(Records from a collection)
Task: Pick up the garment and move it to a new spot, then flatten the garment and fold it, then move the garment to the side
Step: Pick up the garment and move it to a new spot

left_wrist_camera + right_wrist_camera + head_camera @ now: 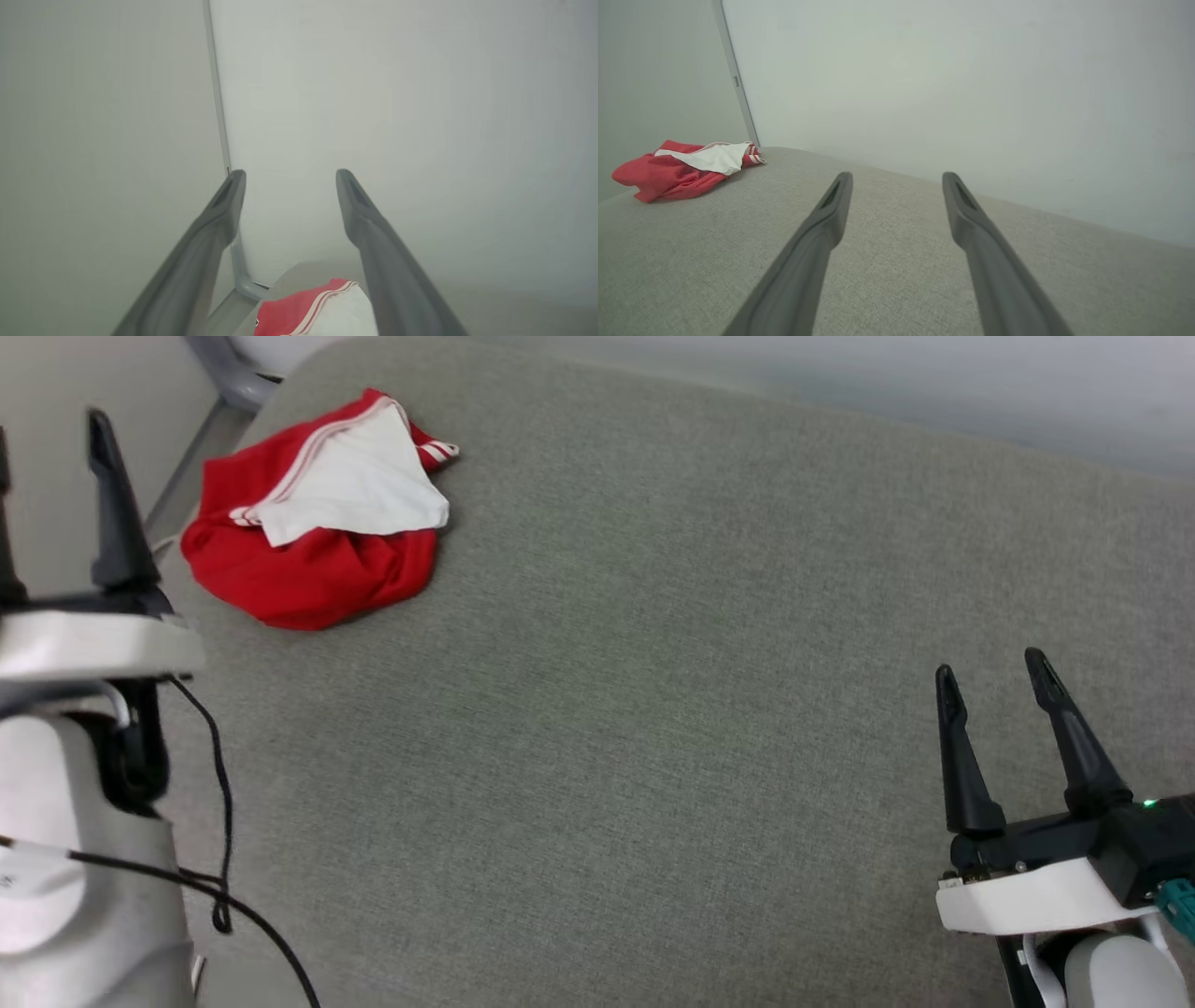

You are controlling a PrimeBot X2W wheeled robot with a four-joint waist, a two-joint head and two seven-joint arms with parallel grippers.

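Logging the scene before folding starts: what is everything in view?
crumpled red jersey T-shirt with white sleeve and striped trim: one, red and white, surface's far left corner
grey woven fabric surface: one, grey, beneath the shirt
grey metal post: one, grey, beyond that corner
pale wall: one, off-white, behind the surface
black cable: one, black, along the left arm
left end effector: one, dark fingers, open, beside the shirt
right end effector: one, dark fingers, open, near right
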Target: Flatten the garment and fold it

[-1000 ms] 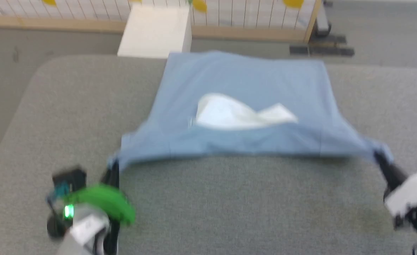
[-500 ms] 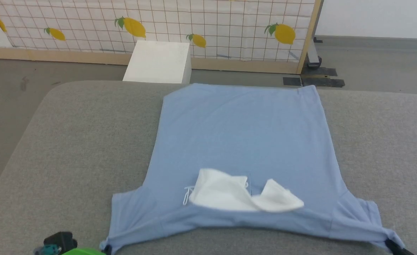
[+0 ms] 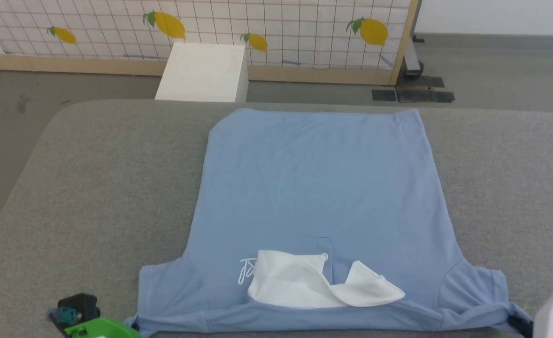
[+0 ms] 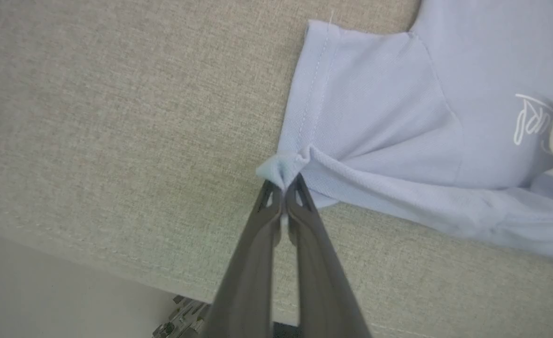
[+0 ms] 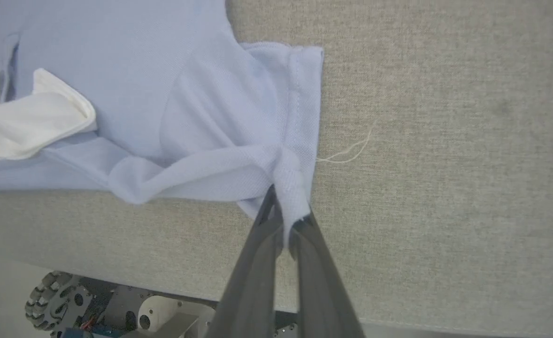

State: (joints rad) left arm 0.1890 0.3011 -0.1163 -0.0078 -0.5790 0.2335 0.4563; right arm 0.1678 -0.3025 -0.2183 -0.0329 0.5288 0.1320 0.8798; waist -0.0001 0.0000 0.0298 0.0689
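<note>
The garment (image 3: 318,188), a light-blue knit top with a white collar part (image 3: 314,281) and a small white script logo (image 3: 246,271), lies spread flat on the grey cushioned surface (image 3: 93,188), hem toward the far edge. My left gripper (image 4: 283,183) is shut on the corner of its left sleeve (image 4: 351,117), near the surface's front edge. My right gripper (image 5: 286,206) is shut on the bunched corner of the right sleeve (image 5: 257,117). In the head view the left gripper (image 3: 133,326) and right gripper (image 3: 516,323) sit at the bottom corners.
Beyond the far edge of the surface stand a white box (image 3: 201,72) on the floor and a gridded screen with lemon prints (image 3: 257,28). A loose white thread (image 5: 347,152) lies beside the right sleeve. The robot's wheeled base (image 5: 93,305) shows below the front edge.
The head camera has tilted, so the whole picture shifted. The garment, lifted and stretched between both grippers a second ago, now lies flat on the surface with both grippers low at the front edge.
</note>
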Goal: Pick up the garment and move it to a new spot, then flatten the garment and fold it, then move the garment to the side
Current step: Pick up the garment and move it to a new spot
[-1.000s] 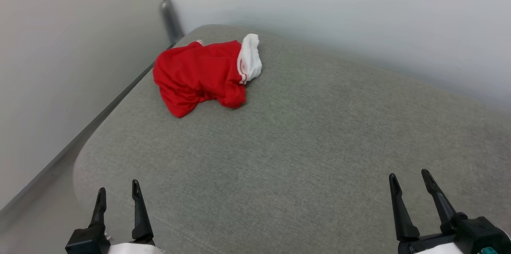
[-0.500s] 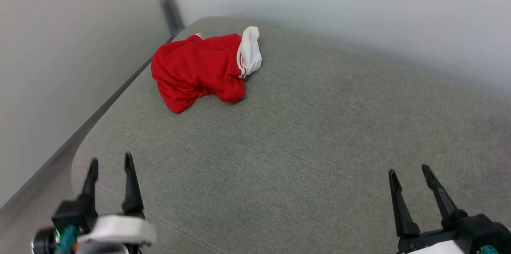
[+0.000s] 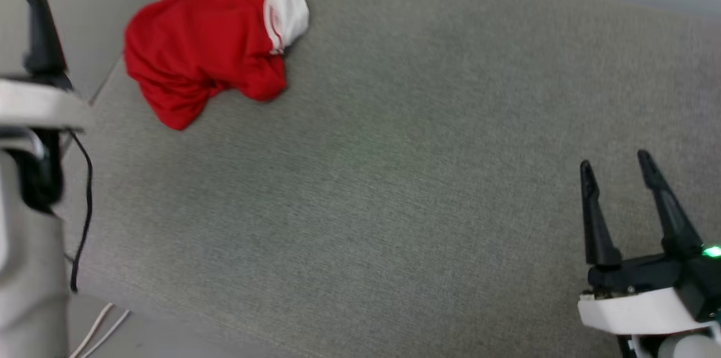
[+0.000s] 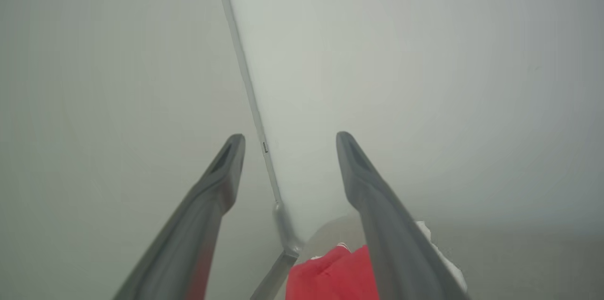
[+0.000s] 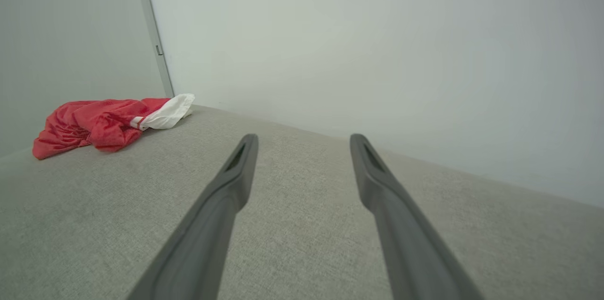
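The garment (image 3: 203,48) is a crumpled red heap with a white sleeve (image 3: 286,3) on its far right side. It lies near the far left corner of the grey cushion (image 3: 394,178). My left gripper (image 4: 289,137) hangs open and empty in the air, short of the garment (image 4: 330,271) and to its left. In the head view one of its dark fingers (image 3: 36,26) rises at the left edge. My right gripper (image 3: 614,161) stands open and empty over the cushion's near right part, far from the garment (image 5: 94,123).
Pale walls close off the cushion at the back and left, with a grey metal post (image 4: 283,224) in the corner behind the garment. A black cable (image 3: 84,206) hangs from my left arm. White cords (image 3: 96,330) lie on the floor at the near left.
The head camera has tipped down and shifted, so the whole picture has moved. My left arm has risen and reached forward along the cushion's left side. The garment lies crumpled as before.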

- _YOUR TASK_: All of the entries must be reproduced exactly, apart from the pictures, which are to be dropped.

- _WRITTEN RESPONSE_:
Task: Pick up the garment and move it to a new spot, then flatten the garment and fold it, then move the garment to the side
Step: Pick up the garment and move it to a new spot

left_wrist_camera + right_wrist_camera + head_camera @ now: 

You are controlling a PrimeBot X2W wheeled robot with a four-joint waist, a two-joint head and two seven-joint arms with parallel grippers.

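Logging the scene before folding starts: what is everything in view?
crumpled red jersey T-shirt with white sleeve and striped trim: one, red and white, surface's far left corner
grey woven fabric surface: one, grey, beneath the shirt
grey metal post: one, grey, beyond that corner
pale wall: one, off-white, behind the surface
black cable: one, black, along the left arm
left end effector: one, dark fingers, open, beside the shirt
right end effector: one, dark fingers, open, near right
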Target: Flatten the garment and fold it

[-1000 ms] 
[-500 ms] 
[+0 ms] 
[+0 ms] 
[+0 ms] 

State: (joints rad) left arm 0.1890 0.3011 -0.1163 -0.0078 -0.5790 0.2335 0.4563; right arm 0.1678 -0.3025 -0.2183 -0.0329 0.5288 0.1320 0.8798; waist -0.0001 0.0000 0.0298 0.0689
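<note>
The garment (image 3: 318,188), a light-blue knit top with a white collar part (image 3: 314,281) and a small white script logo (image 3: 246,271), lies spread flat on the grey cushioned surface (image 3: 93,188), hem toward the far edge. My left gripper (image 4: 283,183) is shut on the corner of its left sleeve (image 4: 351,117), near the surface's front edge. My right gripper (image 5: 286,206) is shut on the bunched corner of the right sleeve (image 5: 257,117). In the head view the left gripper (image 3: 133,326) and right gripper (image 3: 516,323) sit at the bottom corners.
Beyond the far edge of the surface stand a white box (image 3: 201,72) on the floor and a gridded screen with lemon prints (image 3: 257,28). A loose white thread (image 5: 347,152) lies beside the right sleeve. The robot's wheeled base (image 5: 93,305) shows below the front edge.
The head camera has tilted, so the whole picture shifted. The garment, lifted and stretched between both grippers a second ago, now lies flat on the surface with both grippers low at the front edge.
</note>
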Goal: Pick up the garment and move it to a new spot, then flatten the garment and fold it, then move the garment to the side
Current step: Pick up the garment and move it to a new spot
[-1.000s] 
[-0.500s] 
[+0.000s] 
[+0.000s] 
[+0.000s] 
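The garment (image 3: 203,48) is a crumpled red heap with a white sleeve (image 3: 286,3) on its far right side. It lies near the far left corner of the grey cushion (image 3: 394,178). My left gripper (image 4: 289,137) hangs open and empty in the air, short of the garment (image 4: 330,271) and to its left. In the head view one of its dark fingers (image 3: 36,26) rises at the left edge. My right gripper (image 3: 614,161) stands open and empty over the cushion's near right part, far from the garment (image 5: 94,123).
Pale walls close off the cushion at the back and left, with a grey metal post (image 4: 283,224) in the corner behind the garment. A black cable (image 3: 84,206) hangs from my left arm. White cords (image 3: 96,330) lie on the floor at the near left.
The head camera has tipped down and shifted, so the whole picture has moved. My left arm has risen and reached forward along the cushion's left side. The garment lies crumpled as before.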

That completes the response to the exercise.